You must identify where contact might occur during the deformation of your model. Once you've identified potential contact surfaces, you define them via target and contact elements, which will then track the kinematics of the deformation process. Target and contact elements that make up a contact pair are associated with each other via a shared real constant set.
The contact zone can be arbitrary; however, for the most efficient solution (primarily in CPU time), you may want to define smaller, localized contacting zones, but be sure your zones are adequate to capture all necessary contact. Different contact pairs must be defined by a different real constant set, even if the element real constant values do not change. There is no limit on the number of surfaces allowed.
Depending on the geometry of the model (and the potential deformation), multiple target surfaces could interact with the same zone of the contact surface. In such cases, you must define multiple contact pairs (using multiple overlapping contact elements), each with its own real constant number. See Figure 3.1: Localized Contact Zones.

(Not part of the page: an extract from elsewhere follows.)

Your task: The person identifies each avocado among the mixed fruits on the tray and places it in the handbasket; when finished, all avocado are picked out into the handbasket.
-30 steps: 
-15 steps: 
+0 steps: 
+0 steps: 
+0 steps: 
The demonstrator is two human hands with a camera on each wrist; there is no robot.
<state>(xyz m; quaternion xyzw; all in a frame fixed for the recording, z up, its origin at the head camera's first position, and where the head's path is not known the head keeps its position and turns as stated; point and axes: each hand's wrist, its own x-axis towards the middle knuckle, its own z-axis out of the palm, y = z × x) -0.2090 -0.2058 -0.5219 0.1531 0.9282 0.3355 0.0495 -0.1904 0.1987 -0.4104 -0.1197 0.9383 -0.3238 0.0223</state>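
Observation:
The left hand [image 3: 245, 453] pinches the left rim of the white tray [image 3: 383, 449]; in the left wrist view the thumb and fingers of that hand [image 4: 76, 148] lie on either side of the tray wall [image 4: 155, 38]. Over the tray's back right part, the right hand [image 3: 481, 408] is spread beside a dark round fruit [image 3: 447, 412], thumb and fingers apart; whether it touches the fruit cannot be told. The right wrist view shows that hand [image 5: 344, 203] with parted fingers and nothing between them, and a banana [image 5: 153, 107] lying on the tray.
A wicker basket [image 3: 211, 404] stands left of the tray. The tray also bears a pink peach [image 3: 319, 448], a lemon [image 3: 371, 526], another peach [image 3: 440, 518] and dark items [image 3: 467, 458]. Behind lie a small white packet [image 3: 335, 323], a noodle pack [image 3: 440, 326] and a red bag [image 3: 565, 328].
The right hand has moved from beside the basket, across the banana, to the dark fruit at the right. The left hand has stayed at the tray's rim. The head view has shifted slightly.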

The geometry-based contact pair generation tools (see the Contact Wizard) may create unnecessary contact and target elements which are never in contact during solution. For modeling small sliding contact or assembly contact, you can issue CNCHECK,TRIM to remove contact and target elements which are initially in far-field (that is, open and not near contact). The trimming is based on the contact pinball size; the smaller the pinball radius, the greater the number of contact and target elements that will be deleted. The contact trimming option is useful in Distributed ANSYS runs to achieve better performance.